*EXERCISE*
Word for word, restate the lines of the data below between those holding "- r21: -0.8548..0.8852" and "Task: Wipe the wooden", inclusive; pictures do not belong in the copy.

Dataset entries
-.-.-

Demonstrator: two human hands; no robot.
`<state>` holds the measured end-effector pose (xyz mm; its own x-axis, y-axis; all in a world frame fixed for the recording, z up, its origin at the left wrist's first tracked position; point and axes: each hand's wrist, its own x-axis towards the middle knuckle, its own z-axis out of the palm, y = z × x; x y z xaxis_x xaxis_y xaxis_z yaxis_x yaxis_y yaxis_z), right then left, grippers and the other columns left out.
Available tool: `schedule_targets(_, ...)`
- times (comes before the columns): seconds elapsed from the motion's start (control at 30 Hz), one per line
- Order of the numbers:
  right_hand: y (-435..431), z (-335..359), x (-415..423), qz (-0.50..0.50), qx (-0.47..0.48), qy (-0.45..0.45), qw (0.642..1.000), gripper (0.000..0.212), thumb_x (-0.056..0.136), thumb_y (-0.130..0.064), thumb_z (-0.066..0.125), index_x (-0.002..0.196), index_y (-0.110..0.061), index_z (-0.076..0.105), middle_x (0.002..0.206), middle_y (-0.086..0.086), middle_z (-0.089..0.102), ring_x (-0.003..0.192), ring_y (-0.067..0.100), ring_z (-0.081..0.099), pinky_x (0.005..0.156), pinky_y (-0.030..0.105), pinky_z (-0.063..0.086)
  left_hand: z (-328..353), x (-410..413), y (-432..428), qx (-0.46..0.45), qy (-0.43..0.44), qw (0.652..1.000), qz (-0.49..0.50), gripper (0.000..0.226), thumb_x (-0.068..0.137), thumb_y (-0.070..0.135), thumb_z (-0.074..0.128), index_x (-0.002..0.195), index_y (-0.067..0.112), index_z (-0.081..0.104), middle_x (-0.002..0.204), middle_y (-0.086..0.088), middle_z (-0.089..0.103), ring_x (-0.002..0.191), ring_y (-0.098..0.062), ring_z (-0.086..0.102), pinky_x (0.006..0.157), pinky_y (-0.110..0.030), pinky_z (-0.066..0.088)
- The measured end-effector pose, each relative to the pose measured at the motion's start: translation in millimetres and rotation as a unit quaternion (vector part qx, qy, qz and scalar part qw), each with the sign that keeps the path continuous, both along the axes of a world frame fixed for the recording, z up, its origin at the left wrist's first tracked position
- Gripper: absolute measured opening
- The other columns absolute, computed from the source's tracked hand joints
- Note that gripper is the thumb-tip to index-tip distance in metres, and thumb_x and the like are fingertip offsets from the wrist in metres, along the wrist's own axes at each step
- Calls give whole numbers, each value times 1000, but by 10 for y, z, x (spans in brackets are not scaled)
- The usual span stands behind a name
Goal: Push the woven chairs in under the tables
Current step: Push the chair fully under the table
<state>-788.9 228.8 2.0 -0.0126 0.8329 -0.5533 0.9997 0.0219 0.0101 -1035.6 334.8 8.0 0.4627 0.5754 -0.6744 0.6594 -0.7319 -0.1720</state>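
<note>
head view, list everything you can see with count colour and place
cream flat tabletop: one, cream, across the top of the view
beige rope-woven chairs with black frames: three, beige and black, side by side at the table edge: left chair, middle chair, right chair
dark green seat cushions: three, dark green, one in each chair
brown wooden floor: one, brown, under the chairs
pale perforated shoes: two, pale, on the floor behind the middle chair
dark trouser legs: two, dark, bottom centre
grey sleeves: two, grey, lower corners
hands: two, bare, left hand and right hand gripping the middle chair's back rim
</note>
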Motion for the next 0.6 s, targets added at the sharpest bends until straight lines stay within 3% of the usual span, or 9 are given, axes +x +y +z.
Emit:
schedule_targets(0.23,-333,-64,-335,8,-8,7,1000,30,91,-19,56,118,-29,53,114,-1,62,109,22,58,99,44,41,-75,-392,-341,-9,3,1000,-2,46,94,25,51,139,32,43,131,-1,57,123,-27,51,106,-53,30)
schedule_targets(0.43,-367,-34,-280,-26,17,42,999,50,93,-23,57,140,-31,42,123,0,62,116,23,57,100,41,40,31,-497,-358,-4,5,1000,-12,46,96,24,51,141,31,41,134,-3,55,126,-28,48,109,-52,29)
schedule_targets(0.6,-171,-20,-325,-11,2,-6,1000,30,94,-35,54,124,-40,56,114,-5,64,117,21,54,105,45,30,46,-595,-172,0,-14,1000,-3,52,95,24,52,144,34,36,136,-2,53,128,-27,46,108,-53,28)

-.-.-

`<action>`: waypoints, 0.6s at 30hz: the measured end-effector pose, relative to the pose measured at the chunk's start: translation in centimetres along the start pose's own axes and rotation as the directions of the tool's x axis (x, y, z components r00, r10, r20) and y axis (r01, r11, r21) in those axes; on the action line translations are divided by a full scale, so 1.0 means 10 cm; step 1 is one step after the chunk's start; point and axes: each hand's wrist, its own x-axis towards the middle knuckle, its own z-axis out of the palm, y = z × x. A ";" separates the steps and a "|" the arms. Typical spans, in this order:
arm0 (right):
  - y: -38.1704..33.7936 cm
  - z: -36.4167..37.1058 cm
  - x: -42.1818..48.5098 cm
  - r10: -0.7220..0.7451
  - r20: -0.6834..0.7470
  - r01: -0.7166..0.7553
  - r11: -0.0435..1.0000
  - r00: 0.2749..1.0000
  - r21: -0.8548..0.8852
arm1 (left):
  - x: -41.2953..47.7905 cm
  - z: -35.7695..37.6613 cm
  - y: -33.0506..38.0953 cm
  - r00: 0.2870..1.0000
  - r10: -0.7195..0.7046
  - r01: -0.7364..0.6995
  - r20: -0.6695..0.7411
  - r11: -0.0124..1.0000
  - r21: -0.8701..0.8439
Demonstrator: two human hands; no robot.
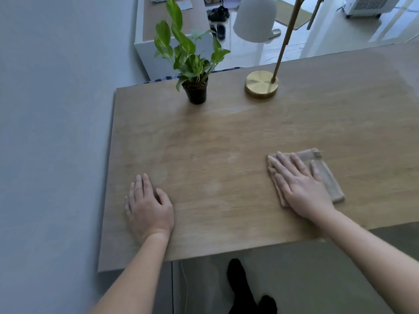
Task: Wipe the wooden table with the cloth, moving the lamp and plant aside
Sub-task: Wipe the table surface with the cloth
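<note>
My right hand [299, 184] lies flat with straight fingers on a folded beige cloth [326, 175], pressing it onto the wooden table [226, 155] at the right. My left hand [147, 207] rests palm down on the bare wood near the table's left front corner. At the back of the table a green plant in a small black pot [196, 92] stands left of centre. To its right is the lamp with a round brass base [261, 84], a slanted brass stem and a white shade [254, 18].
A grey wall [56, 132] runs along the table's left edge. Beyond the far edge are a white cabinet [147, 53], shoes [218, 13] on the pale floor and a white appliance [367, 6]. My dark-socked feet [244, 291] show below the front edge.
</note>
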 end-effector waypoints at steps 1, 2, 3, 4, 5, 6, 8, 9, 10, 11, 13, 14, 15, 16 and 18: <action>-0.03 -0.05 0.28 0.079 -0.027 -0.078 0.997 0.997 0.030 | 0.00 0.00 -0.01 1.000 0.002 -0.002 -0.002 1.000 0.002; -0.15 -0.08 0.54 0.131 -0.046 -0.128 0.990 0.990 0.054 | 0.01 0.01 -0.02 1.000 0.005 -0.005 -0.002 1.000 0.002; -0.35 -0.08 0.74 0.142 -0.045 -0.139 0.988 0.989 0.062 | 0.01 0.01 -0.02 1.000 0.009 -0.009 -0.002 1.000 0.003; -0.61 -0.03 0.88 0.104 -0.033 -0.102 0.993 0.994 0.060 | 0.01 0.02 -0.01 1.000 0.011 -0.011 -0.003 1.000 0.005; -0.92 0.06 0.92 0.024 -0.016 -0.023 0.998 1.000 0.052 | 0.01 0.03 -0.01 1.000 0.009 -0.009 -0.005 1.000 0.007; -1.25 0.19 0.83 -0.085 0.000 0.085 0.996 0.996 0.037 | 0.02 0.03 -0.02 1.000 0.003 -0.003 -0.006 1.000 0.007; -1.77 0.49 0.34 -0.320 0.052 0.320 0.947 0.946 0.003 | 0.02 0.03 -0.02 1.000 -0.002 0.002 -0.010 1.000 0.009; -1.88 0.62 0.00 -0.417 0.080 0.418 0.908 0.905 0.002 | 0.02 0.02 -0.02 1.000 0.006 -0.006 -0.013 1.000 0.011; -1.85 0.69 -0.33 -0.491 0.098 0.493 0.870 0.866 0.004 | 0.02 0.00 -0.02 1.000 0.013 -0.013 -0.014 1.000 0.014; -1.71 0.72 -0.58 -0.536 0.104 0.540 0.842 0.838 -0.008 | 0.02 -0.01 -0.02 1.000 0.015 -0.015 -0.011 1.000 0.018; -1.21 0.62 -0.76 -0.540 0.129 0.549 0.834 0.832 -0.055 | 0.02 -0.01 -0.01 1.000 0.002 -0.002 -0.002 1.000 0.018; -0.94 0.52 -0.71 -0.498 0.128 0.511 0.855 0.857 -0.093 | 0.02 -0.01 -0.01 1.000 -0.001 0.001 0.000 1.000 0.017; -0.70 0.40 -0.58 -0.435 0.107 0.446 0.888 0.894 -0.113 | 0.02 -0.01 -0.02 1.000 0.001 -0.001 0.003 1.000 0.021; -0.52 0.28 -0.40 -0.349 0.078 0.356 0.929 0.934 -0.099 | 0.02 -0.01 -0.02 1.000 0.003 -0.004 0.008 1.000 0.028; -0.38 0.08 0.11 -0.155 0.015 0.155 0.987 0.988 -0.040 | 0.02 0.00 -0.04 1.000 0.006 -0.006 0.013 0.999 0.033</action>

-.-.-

*EXPECTED OUTPUT*
  - r21: -0.8548..0.8852
arm1 (left):
  - x: -41.2953..47.7905 cm
  - z: -35.7695..37.6613 cm
  - y: -33.0506..38.0953 cm
  - r00: 0.2870..1.0000
  - r10: -0.7195..0.7046
  - r01: -0.7364..0.6995
  - r20: -0.6695..0.7411
  - r11: -0.0124..1.0000
  - r21: -0.8701..0.8439
Demonstrator: two human hands; no robot.
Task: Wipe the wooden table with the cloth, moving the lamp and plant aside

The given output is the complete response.